Exercise directions -> Below is a listing; transcribe it exactly but without any images.

Data extract ->
*** Block opens ***

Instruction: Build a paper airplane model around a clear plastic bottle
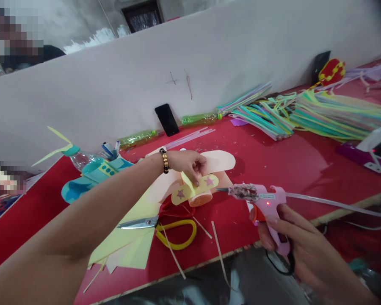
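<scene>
My left hand (189, 167) pinches a folded yellow paper piece with pink stars (193, 188), which sits on a small orange paper cylinder (200, 199). Behind them lies a rounded peach paper shape (217, 163). A gold-and-black beaded bracelet (165, 161) circles my left wrist. My right hand (305, 241) grips a pink hot glue gun (266, 207), its metal nozzle pointing left, just short of the yellow piece. A white glue stick (336, 202) trails from its back.
Scissors with yellow handles (165, 226), yellow paper sheets (127, 243) and paper strips lie on the red table (273, 169). A blue paper plane on a plastic bottle (95, 180) stands left. Coloured straws (336, 116), a black phone (167, 120) and green bottles line the white back wall (98, 93).
</scene>
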A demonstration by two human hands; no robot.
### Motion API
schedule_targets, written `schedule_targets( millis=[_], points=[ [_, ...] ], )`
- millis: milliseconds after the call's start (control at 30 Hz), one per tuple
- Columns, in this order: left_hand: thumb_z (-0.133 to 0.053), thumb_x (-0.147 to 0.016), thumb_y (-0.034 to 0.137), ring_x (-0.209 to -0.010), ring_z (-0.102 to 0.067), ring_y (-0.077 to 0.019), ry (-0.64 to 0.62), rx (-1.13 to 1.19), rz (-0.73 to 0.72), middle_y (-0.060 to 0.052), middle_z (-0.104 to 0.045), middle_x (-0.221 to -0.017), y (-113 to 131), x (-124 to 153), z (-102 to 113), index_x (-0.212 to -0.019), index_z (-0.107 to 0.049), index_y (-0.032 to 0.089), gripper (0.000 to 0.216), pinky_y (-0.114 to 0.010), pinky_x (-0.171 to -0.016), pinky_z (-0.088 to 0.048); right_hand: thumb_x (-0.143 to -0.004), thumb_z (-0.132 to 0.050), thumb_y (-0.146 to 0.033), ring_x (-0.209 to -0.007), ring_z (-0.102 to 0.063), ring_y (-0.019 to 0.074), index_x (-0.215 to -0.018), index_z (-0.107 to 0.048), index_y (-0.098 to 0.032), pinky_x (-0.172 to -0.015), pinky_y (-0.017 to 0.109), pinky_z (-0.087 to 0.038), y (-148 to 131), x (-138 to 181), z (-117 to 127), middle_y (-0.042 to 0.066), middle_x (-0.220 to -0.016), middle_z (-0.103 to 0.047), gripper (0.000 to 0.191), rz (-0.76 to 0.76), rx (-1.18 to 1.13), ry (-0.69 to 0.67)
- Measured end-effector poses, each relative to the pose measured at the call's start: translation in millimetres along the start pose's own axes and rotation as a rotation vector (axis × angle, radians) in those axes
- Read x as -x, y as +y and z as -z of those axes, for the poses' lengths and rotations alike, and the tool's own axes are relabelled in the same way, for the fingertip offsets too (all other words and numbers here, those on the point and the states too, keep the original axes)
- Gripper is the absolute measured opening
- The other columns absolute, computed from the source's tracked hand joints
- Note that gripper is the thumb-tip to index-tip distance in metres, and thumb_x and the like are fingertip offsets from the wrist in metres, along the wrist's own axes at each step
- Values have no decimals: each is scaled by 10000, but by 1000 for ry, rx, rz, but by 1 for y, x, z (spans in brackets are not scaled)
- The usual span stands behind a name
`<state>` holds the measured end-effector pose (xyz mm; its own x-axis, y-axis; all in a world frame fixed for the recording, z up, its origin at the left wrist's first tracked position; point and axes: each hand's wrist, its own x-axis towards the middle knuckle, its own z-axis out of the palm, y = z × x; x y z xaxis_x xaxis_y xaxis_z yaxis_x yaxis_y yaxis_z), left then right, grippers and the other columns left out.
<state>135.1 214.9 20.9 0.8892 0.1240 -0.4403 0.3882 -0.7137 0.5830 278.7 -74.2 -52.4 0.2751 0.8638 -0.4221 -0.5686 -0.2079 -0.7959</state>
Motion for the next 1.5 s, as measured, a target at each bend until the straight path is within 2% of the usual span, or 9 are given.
schedule_targets(
  millis=[167,333,700,833,1033,1200,1400,1500],
  points=[
    [-828,-488,420,-603,-448,-101,-23,-165,34,42,-550,-664,9,-3,2,-736,-559,178,439,-228,-541,-287,-777,-655,-328,-500,-479,145,-740,-582,-221,-535,276,-332,2,0,2,1,-527,-565,134,5,22,15],
    [-821,-490,450,-571,-438,-99,-51,-197,50,44,-547,-646,13,-4,3,-717,-542,187,445,-239,-534,-262,-763,-655,-360,-495,-461,160,-729,-578,-223,-543,295,-331,0,1,0,-4,-514,-552,161,33,62,34],
    [-817,-460,460,-544,-425,-93,-14,-258,73,57,-529,-609,18,-6,0,-677,-533,189,448,-245,-526,-229,-756,-664,-347,-484,-452,155,-716,-575,-228,-543,301,-339,1,-1,-2,-7,-500,-540,154,26,36,37],
    [-811,-490,472,-557,-437,-93,6,-181,54,50,-529,-614,15,-4,1,-697,-558,176,441,-232,-528,-253,-751,-671,-344,-499,-463,154,-704,-591,-214,-548,301,-343,3,0,-1,3,-527,-555,160,26,39,22],
    [-823,-541,378,-646,-489,-106,38,108,-17,24,-565,-702,1,4,0,-871,-650,155,435,-222,-593,-351,-741,-666,-362,-487,-446,162,-668,-558,-221,-550,309,-343,1,5,-3,-1,-481,-533,192,19,35,49],
    [-830,-541,354,-608,-461,-91,46,95,-89,52,-509,-645,0,6,-1,-904,-696,175,426,-227,-601,-348,-717,-674,-382,-485,-447,178,-583,-489,-232,-522,320,-345,-1,6,-5,1,-476,-509,273,35,82,85],
    [-817,-555,353,-598,-477,-97,54,59,-108,52,-509,-620,1,1,-2,-880,-697,163,395,-235,-601,-363,-743,-657,-394,-458,-428,169,-608,-527,-244,-431,296,-277,3,5,-3,10,-504,-509,240,-14,77,66],
    [-758,-632,326,-630,-502,-102,163,28,-85,35,-556,-660,-3,7,3,-880,-695,166,303,-234,-621,-375,-736,-674,-387,-498,-438,167,-595,-529,-238,-445,291,-290,3,6,-3,16,-507,-516,251,-20,69,60]
  ],
)
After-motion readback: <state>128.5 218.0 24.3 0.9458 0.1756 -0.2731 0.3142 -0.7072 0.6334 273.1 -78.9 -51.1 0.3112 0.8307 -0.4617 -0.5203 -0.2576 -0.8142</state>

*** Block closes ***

Response to this task ->
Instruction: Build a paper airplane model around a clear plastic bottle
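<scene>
My left hand (189, 167) pinches a folded yellow paper piece with pink stars (193, 188), which sits on a small orange paper cylinder (200, 199). Behind them lies a rounded peach paper shape (217, 163). A gold-and-black beaded bracelet (165, 161) circles my left wrist. My right hand (305, 241) grips a pink hot glue gun (266, 207), its metal nozzle pointing left, just short of the yellow piece. A white glue stick (336, 202) trails from its back.
Scissors with yellow handles (165, 226), yellow paper sheets (127, 243) and paper strips lie on the red table (273, 169). A blue paper plane on a plastic bottle (95, 180) stands left. Coloured straws (336, 116), a black phone (167, 120) and green bottles line the white back wall (98, 93).
</scene>
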A demonstration by two human hands; no robot.
### Motion API
schedule_targets, written `schedule_targets( millis=[_], points=[ [_, ...] ], )`
- millis: milliseconds after the call's start (control at 30 Hz), one per tuple
- Columns, in this order: left_hand: thumb_z (-0.133 to 0.053), thumb_x (-0.147 to 0.016), thumb_y (-0.034 to 0.137), ring_x (-0.209 to -0.010), ring_z (-0.102 to 0.067), ring_y (-0.077 to 0.019), ry (-0.64 to 0.62), rx (-1.13 to 1.19), rz (-0.73 to 0.72), middle_y (-0.060 to 0.052), middle_z (-0.104 to 0.045), middle_x (-0.221 to -0.017), y (-113 to 131), x (-124 to 153), z (-102 to 113), index_x (-0.212 to -0.019), index_z (-0.107 to 0.049), index_y (-0.032 to 0.089), gripper (0.000 to 0.216), pinky_y (-0.114 to 0.010), pinky_x (-0.171 to -0.016), pinky_z (-0.088 to 0.048); right_hand: thumb_x (-0.143 to -0.004), thumb_z (-0.132 to 0.050), thumb_y (-0.146 to 0.033), ring_x (-0.209 to -0.007), ring_z (-0.102 to 0.063), ring_y (-0.019 to 0.074), index_x (-0.215 to -0.018), index_z (-0.107 to 0.048), index_y (-0.098 to 0.032), pinky_x (-0.172 to -0.015), pinky_y (-0.017 to 0.109), pinky_z (-0.087 to 0.038), y (-148 to 131), x (-138 to 181), z (-117 to 127), middle_y (-0.042 to 0.066), middle_x (-0.220 to -0.016), middle_z (-0.103 to 0.047), gripper (0.000 to 0.191), rz (-0.76 to 0.76), rx (-1.18 to 1.13), ry (-0.69 to 0.67)
- Measured end-effector poses, each relative to the pose measured at the call's start: translation in millimetres along the start pose's own axes and rotation as a rotation vector (axis × angle, radians) in those axes
- Read x as -x, y as +y and z as -z of those axes, for the poses' lengths and rotations alike, and the tool's own axes are relabelled in the same way, for the fingertip offsets too (all other words and numbers here, those on the point and the states too, keep the original axes)
- Gripper is the absolute measured opening
- The other columns absolute, computed from the source's tracked hand joints
- Note that gripper is the thumb-tip to index-tip distance in metres, and thumb_x and the like are fingertip offsets from the wrist in metres, along the wrist's own axes at each step
- Values have no decimals: each is scaled by 10000, but by 1000 for ry, rx, rz, but by 1 for y, x, z (spans in brackets are not scaled)
- The usual span stands behind a name
`<state>` holds the measured end-effector pose (xyz mm; its own x-axis, y-axis; all in a world frame fixed for the recording, z up, its origin at the left wrist's first tracked position; point and axes: each hand's wrist, its own x-axis towards the middle knuckle, its own z-axis out of the palm, y = z × x; x y z xaxis_x xaxis_y xaxis_z yaxis_x yaxis_y yaxis_z), left then right, grippers and the other columns left out.
<state>135.1 214.9 20.9 0.8892 0.1240 -0.4403 0.3882 -0.7137 0.5830 278.7 -74.2 -52.4 0.2751 0.8638 -0.4221 -0.5686 -0.2079 -0.7959</state>
Motion for the next 1.5 s, as measured, a target at each bend until the straight path is within 2% of the usual span, or 9 are given.
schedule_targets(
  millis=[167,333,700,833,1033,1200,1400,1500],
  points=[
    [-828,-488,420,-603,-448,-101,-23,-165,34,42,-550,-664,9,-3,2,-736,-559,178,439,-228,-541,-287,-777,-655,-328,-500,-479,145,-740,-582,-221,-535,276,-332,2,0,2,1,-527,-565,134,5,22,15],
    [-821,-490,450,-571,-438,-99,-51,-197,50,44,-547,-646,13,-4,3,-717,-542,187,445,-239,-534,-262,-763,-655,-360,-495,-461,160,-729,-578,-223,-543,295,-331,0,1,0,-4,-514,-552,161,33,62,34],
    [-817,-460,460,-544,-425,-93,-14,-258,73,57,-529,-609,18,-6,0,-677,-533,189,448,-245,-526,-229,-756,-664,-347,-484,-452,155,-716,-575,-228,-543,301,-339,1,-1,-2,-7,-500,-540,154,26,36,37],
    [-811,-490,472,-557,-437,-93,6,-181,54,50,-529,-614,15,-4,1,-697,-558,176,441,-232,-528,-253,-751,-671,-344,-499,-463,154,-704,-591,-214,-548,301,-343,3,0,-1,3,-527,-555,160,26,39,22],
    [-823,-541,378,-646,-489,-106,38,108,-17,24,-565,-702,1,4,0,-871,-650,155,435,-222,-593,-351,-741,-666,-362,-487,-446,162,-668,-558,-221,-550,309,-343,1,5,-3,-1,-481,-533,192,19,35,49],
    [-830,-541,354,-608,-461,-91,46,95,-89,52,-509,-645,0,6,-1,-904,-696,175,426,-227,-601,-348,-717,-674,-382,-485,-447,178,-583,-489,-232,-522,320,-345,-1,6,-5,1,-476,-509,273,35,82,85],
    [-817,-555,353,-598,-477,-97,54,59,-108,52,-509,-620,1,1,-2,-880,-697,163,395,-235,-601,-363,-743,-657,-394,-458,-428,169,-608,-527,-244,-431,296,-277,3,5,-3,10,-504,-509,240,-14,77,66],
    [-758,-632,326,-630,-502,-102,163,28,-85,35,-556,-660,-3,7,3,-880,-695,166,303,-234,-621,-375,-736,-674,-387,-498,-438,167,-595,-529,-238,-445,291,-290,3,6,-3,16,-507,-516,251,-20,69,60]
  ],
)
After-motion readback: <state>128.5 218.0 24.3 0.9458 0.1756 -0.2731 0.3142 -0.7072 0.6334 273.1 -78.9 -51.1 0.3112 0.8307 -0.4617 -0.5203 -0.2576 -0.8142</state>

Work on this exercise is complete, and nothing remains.